## [Task statement]
Output must match the data below exactly from its first line through the line that contains "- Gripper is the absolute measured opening", with no other line.

## [Supplied material]
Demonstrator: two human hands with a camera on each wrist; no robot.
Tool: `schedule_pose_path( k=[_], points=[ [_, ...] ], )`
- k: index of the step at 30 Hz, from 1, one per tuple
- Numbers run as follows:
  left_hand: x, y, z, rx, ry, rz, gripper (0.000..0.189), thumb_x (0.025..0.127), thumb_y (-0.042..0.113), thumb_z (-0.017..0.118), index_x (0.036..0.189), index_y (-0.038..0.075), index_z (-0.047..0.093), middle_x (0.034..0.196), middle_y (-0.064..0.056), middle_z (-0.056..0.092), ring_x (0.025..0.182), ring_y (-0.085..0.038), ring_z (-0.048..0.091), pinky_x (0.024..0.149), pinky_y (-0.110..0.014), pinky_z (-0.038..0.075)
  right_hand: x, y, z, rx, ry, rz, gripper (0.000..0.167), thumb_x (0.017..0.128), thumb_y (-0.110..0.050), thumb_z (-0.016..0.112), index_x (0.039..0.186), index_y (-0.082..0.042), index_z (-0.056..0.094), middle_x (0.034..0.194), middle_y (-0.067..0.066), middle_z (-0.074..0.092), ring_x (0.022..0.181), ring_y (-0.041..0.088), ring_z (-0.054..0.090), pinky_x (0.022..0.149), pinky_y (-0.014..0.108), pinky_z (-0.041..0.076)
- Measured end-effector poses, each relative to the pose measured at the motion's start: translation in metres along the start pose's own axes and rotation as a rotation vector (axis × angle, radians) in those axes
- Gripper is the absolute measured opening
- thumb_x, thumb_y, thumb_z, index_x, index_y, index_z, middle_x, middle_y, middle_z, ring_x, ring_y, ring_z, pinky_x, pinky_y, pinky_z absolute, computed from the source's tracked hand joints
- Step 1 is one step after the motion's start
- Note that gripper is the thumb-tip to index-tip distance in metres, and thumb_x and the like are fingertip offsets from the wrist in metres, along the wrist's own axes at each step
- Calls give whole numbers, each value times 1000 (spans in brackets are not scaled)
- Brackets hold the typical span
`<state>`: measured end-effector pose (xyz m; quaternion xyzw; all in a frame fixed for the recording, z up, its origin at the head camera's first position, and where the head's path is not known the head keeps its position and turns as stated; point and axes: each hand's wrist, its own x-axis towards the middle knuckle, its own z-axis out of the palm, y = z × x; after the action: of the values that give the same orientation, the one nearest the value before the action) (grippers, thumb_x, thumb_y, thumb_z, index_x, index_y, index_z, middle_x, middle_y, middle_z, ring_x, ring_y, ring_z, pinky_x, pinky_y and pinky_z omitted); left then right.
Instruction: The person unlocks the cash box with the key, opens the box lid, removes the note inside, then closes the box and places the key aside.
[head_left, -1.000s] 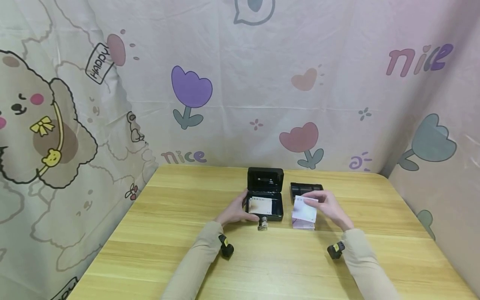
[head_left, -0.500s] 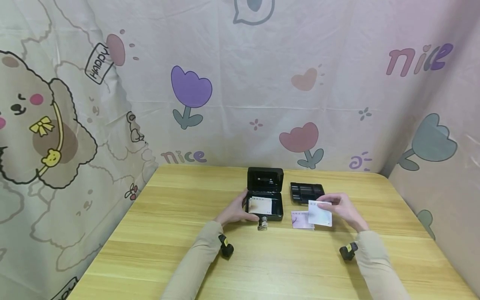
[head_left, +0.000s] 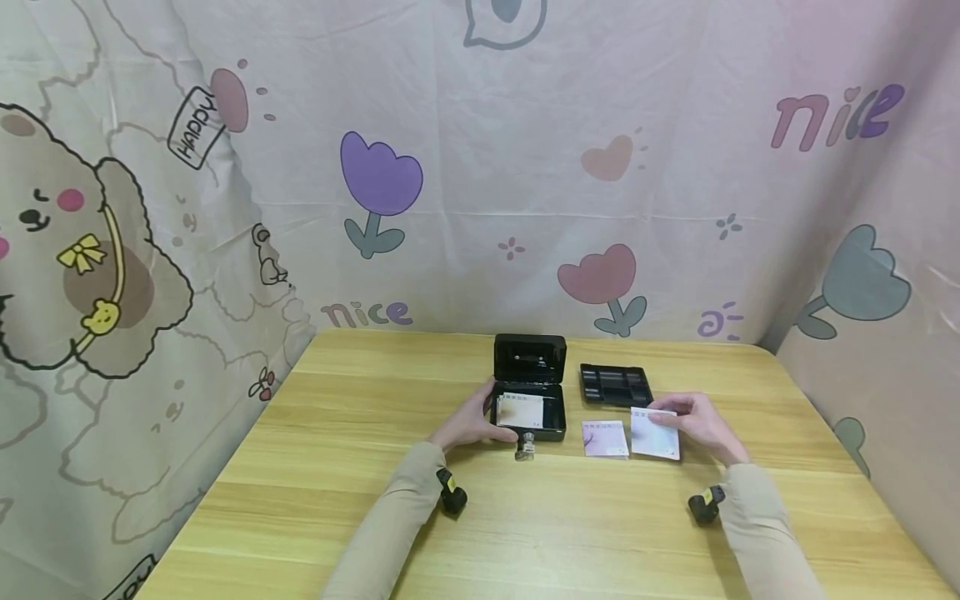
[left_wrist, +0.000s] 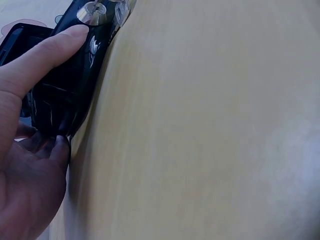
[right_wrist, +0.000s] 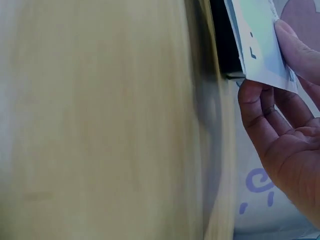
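Pinching a flat, pale paper slip (head_left: 655, 439) between thumb and curled fingers of the right hand (head_left: 699, 423), over the smooth wood-grain table (head_left: 540, 533), just right of a purplish slip (head_left: 604, 440). Looking nearly square, with printed edge toward the patterned backdrop (head_left: 450, 167) and long axis unclear. Clasping with the left hand (head_left: 468, 422) a glossy black box (head_left: 551, 435) with raised lid (head_left: 529, 359), pale cards (head_left: 521, 412) inside and round metal lock (left_wrist: 91, 14). Held close before a black compartmented tray (head_left: 615, 386).

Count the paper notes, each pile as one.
3: a pile in the cash box, a purple note on the table, a white note in the right hand; others may be hidden.
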<state>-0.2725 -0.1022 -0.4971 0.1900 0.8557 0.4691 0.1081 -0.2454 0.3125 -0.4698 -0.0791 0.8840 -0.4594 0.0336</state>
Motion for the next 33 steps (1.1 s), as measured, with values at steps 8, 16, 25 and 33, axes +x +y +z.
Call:
schedule_pose_path(
  k=[8,16,25,33],
  points=[
    [0,2,-1,9,0,-2,126,72,32,92,160,-4,9,168,-23,11,155,-38,21,129,-47,21,2,4,0,-22,-18,-5,28,88,-15,76,107,6,73,109,21,74,85,-1,60,73,16,49],
    [-1,4,-1,1,2,3,124,72,30,91,160,-4,10,168,-23,11,155,-38,21,129,-47,21,8,3,5,-102,-23,-4,22,85,-10,77,99,6,73,99,19,75,82,8,62,71,18,50],
    [-1,3,-1,23,3,4,124,72,30,91,160,-3,11,168,-22,12,155,-37,21,129,-47,19,12,2,11,-219,-7,14,16,82,-9,79,94,0,74,94,14,74,85,18,63,75,27,49],
    [-1,3,-1,26,1,1,123,72,31,91,160,-3,11,169,-22,12,155,-37,20,129,-47,20,11,3,15,-260,15,-30,14,80,-9,81,89,-1,74,88,11,73,82,17,60,73,27,48]
  ],
)
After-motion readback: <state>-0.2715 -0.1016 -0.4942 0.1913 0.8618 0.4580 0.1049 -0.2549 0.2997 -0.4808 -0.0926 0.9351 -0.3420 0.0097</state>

## [Exercise response]
Demonstrator: two human hands with a camera on each wrist; no robot.
Tool: `schedule_pose_path( k=[_], points=[ [_, ...] ], )`
- k: index of the step at 30 Hz, from 1, one per tuple
- Numbers run as follows:
  left_hand: x, y, z, rx, ry, rz, gripper (0.000..0.189), thumb_x (0.025..0.127), thumb_y (-0.042..0.113), thumb_z (-0.017..0.118), index_x (0.036..0.189), index_y (-0.038..0.075), index_z (-0.047..0.093), middle_x (0.034..0.196), middle_y (-0.064..0.056), middle_z (-0.056..0.092), ring_x (0.025..0.182), ring_y (-0.085..0.038), ring_z (-0.048..0.091), pinky_x (0.024..0.149), pinky_y (-0.110..0.014), pinky_z (-0.038..0.075)
  right_hand: x, y, z, rx, ry, rz, gripper (0.000..0.167), thumb_x (0.017..0.128), thumb_y (-0.110..0.050), thumb_z (-0.016..0.112), index_x (0.039..0.186), index_y (-0.082..0.042), index_z (-0.056..0.094), middle_x (0.034..0.194), middle_y (-0.067..0.066), middle_z (-0.074..0.092), ring_x (0.022..0.181), ring_y (-0.041..0.088), ring_z (-0.054..0.090), pinky_x (0.022..0.149), pinky_y (-0.014..0.108), pinky_z (-0.041..0.076)
- Measured end-effector poses, each relative to the pose measured at the motion's start: translation in metres along the start pose's own axes and rotation as a rotation vector (axis × angle, radians) in those axes
- Gripper is the absolute measured opening

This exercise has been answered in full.